Marijuana Prescriber Sues Medical Board

     ALBUQUERQUE (CN) – New Mexico stripped a physician assistant of his medical license for prescribing medical marijuana, which is legal in the state, the longtime medical worker claims in Federal Court.
     Richard Rubin sued the New Mexico Medical Board, the State Department of Health, top officials in both agencies, and the Medical Board’s prosecutor. He seeks punitive damages for conspiracy, tortuous interference, defamation, fraudulent inducement, malicious abuse of process, and constitutional violations.
     Rubin, 60, had worked as a physician assistant for 19 years. He claims the Medical Board suspended his license without a hearing, in violation of the Constitution and the state’s Compassionate Use Act.
     “From the inception of the New Mexico Medical Cannabis Program, Richard Rubin has been an advocate of the use of marijuana to treat a variety of medical and psychological conditions. Rubin has spoken publicly at DOH meetings and has unsuccessfully petitioned to add additional ‘medical conditions’ for cannabis use for consideration by the Program’s Medical Advisory Board,” Rubin says in the complaint.
     “In December, 2011, Richard Rubin was working part-time at Zia Health and Wellness in Albuquerque, a business that assists people seeking certification to use medical marijuana under the provisions of the State’s Medical Cannabis Program (‘MCP’). Rubin had contracted with Zia Health and Wellness to review, evaluate, and appropriately certify applicants for the MCP.
     “Mr. Rubin correctly and professionally evaluated the patients who sought his written certification; he carefully reviewed the patients’ medical records, discussed use, risks, and benefits, and only issued certifications after documenting the patients’ ‘debilitating medical conditions’ and assuring that the use of cannabis ‘would likely outweigh the health risks for the patient(s).'”
     But in February 2012, Rubin says, the Medical Board wrote to him that it had received a complaint from a physician, “‘alleging you certifying non-patients for medical marijuana; falsifying patient medical records; and practicing without a supervising physician.’ The Board requested ‘a written response from you to address the allegations,'” according to the complaint.
     Rubin says he submitted his response on March 7, 2012.
     On May 17, the board suspended his license without notice, Rubin says, calling him “an immediate danger to the public”.
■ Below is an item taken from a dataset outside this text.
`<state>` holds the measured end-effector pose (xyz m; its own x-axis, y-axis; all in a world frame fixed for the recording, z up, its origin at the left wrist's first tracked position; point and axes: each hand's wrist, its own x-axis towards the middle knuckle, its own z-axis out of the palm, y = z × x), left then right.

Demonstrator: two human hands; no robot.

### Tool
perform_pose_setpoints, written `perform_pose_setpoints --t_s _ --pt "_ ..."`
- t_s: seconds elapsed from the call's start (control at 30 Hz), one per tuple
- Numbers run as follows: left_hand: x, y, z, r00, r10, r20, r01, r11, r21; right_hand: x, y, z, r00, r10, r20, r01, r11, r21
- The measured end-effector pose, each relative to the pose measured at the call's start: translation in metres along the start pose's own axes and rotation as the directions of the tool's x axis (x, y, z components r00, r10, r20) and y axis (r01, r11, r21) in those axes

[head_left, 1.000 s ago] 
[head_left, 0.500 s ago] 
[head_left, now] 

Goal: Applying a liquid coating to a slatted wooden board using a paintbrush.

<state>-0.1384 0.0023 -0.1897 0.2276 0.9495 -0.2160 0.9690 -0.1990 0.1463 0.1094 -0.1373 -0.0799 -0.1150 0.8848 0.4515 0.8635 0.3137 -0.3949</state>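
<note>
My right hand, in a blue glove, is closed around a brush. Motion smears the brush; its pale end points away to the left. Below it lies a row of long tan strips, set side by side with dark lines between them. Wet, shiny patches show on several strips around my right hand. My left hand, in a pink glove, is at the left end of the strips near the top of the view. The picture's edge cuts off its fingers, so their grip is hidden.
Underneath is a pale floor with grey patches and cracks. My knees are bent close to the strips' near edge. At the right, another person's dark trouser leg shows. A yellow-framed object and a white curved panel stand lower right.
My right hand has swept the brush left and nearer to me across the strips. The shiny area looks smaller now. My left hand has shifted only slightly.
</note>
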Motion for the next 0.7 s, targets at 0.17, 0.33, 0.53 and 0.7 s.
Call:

     Rubin claims the suspension was illegal, as was the manner in which it was done. It also was defamatory, he says.
     The complaint states: “On May 17, 2012, without any notice to Mr. Rubin, written or verbal, the Medical Board met and acted to:
     “Summarily Suspend (Richard Rubin’s) physician assistant’s license to practice medicine based on him being an immediate danger to the public and to simultaneously issue a Notice of Contemplated Action based on, but not limited to, conduct unbecoming; conduct likely to deceive the public; use of a deceptive statement in a document connected with the practice of medicine; manifest incapacity to practice; obtaining a fee by misrepresentation; interaction with other healthcare providers that could interfere with patient care; and practicing without physician supervision.”
     Rubin claims he did not get a “Notice of Contemplated Action” from the Medical Board until 12 days after it suspended him.
     He cites the Lynn and Erin Compassionate Use Act, which states: “A practitioner shall not be subject to arrest or prosecution, penalized in any manner or denied any right or privilege for recommending the medical use of cannabis or providing written certification for the medical use of cannabis pursuant to the Lynn and Erin Compassionate Use Act.”
     Rubin is represented by Paul Livingston, of Placitas.